(Saved data entries)
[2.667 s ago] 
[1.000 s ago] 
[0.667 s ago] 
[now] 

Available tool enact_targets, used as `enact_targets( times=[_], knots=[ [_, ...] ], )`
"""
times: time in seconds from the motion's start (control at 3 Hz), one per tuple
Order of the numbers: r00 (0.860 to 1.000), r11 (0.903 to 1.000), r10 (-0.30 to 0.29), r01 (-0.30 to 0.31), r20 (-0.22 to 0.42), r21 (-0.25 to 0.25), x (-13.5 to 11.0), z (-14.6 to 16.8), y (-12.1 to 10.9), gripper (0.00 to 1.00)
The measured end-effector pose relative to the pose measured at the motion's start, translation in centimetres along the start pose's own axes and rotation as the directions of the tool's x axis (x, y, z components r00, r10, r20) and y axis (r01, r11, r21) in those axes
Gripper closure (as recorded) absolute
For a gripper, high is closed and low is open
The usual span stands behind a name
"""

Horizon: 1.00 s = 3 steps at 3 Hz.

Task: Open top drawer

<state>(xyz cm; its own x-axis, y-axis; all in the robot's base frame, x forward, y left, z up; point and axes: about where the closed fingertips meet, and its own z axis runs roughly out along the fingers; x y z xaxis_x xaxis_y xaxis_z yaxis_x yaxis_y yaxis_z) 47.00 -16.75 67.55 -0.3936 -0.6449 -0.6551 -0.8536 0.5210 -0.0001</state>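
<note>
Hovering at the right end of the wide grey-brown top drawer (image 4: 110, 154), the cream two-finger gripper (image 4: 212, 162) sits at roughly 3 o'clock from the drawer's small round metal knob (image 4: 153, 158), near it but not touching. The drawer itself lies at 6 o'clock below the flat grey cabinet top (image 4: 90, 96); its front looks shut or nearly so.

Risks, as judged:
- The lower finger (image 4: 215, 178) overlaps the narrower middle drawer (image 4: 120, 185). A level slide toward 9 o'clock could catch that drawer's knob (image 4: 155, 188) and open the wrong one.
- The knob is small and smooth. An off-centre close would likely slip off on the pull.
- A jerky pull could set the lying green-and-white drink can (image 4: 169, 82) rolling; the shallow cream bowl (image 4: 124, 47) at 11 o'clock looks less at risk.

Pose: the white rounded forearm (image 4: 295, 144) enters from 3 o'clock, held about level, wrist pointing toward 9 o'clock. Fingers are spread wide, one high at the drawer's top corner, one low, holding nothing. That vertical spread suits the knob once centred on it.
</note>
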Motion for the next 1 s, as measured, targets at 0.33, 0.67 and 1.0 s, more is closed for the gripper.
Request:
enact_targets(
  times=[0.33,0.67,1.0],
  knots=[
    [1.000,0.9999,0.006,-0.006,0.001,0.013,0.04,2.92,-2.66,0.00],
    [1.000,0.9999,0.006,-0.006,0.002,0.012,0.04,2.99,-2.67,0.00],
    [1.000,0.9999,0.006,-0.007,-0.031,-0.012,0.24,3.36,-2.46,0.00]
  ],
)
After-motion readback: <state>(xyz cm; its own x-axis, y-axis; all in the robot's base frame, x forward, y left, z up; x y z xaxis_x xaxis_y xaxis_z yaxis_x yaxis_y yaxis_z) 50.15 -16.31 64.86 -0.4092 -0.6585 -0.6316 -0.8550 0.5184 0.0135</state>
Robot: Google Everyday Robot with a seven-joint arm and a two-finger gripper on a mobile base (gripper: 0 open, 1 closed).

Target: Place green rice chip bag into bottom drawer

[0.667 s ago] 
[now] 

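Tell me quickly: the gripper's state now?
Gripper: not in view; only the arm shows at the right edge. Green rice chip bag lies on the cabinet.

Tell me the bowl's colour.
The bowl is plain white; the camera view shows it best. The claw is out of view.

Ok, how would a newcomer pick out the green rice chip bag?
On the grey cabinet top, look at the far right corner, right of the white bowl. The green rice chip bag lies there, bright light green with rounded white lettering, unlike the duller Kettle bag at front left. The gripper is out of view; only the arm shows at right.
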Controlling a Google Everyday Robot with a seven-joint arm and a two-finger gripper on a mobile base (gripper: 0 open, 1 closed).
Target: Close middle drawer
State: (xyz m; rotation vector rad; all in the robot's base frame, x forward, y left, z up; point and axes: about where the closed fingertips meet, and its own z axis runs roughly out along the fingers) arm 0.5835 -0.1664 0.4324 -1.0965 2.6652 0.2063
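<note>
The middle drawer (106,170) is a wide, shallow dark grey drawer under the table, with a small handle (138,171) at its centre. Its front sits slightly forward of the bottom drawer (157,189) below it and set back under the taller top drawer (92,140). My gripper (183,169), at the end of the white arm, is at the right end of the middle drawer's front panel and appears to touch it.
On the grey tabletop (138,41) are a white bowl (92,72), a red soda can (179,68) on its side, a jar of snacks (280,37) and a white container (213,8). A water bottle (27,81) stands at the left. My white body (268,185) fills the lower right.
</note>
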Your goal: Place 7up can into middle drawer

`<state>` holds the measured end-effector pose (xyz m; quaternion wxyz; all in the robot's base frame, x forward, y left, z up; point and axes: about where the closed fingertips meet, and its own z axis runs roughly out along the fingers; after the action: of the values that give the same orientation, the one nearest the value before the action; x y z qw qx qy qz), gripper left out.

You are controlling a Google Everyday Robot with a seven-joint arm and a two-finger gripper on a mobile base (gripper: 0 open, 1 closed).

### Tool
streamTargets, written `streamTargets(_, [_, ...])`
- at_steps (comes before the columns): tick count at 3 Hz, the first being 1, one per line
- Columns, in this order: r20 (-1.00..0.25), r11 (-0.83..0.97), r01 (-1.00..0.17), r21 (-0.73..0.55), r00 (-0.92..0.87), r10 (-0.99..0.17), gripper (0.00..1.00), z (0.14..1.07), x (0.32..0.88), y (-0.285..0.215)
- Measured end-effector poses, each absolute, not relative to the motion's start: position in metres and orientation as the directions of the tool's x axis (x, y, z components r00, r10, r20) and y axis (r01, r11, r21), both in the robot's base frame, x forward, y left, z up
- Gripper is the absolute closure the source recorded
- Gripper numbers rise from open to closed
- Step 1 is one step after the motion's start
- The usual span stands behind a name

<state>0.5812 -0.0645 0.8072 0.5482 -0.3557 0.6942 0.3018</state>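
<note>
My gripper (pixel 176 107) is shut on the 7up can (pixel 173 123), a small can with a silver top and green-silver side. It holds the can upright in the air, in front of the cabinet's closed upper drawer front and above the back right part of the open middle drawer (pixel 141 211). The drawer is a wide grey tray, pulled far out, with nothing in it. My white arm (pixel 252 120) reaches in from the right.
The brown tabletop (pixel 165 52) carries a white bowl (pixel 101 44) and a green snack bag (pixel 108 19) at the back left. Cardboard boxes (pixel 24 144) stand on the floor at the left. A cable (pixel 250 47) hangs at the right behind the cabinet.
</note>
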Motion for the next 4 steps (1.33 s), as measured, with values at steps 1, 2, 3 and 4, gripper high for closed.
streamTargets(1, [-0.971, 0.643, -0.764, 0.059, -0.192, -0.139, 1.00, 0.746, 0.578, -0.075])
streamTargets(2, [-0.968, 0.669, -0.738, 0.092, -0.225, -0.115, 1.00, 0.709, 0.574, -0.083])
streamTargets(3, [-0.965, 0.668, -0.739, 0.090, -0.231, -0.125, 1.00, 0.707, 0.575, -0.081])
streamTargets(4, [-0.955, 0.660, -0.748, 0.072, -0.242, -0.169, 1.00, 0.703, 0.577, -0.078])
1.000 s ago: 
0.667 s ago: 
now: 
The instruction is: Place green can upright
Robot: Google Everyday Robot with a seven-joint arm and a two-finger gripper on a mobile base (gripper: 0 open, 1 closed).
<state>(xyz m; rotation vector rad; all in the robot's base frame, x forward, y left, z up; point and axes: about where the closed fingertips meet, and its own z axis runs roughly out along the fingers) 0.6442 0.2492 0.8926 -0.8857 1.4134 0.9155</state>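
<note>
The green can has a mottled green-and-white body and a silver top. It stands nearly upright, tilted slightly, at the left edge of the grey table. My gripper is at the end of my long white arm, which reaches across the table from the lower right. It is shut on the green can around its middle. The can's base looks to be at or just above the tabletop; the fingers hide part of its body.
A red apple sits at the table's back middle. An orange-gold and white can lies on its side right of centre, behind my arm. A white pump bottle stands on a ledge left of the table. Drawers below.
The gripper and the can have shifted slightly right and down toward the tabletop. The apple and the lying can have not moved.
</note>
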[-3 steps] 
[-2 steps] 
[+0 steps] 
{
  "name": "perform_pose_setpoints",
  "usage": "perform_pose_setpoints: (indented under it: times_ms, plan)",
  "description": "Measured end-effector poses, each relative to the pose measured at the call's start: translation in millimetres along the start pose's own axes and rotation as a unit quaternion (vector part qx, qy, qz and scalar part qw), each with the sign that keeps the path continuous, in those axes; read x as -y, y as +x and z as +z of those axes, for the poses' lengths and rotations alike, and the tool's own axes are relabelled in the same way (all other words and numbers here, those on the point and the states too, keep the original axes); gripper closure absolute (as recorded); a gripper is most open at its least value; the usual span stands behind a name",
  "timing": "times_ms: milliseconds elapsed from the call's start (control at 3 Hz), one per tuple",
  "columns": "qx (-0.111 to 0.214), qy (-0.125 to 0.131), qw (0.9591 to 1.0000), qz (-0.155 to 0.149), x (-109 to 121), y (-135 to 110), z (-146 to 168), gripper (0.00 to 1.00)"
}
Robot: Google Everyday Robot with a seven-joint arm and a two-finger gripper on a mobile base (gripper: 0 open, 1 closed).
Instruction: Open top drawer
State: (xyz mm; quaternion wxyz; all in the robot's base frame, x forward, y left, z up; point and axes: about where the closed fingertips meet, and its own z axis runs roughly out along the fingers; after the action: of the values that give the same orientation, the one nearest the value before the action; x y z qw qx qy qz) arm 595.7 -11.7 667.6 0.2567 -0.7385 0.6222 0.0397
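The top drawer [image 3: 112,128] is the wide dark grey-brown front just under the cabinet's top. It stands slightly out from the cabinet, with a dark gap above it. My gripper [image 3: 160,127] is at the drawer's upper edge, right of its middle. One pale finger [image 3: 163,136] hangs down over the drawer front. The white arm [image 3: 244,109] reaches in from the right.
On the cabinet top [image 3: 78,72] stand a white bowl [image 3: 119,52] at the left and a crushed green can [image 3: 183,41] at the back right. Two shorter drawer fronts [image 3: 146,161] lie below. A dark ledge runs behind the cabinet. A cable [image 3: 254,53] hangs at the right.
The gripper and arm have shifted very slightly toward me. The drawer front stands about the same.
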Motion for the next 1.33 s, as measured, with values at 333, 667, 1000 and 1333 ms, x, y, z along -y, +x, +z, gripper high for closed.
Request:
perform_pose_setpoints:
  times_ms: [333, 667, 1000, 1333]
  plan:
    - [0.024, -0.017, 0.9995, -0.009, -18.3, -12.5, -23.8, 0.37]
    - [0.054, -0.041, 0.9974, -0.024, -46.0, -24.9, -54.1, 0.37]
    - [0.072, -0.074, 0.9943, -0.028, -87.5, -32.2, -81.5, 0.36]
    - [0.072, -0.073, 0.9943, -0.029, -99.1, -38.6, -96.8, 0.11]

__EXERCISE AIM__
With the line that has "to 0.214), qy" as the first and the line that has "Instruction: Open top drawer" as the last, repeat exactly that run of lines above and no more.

__WORKED SOLUTION__
  "columns": "qx (-0.111 to 0.214), qy (-0.125 to 0.131), qw (0.9591 to 1.0000), qz (-0.155 to 0.149), x (-109 to 121), y (-135 to 110), z (-146 to 168), gripper (0.00 to 1.00)"
}
Robot: Google Everyday Robot with a seven-joint arm and a two-finger gripper on a mobile base (gripper: 0 open, 1 closed).
Instruction: Open top drawer

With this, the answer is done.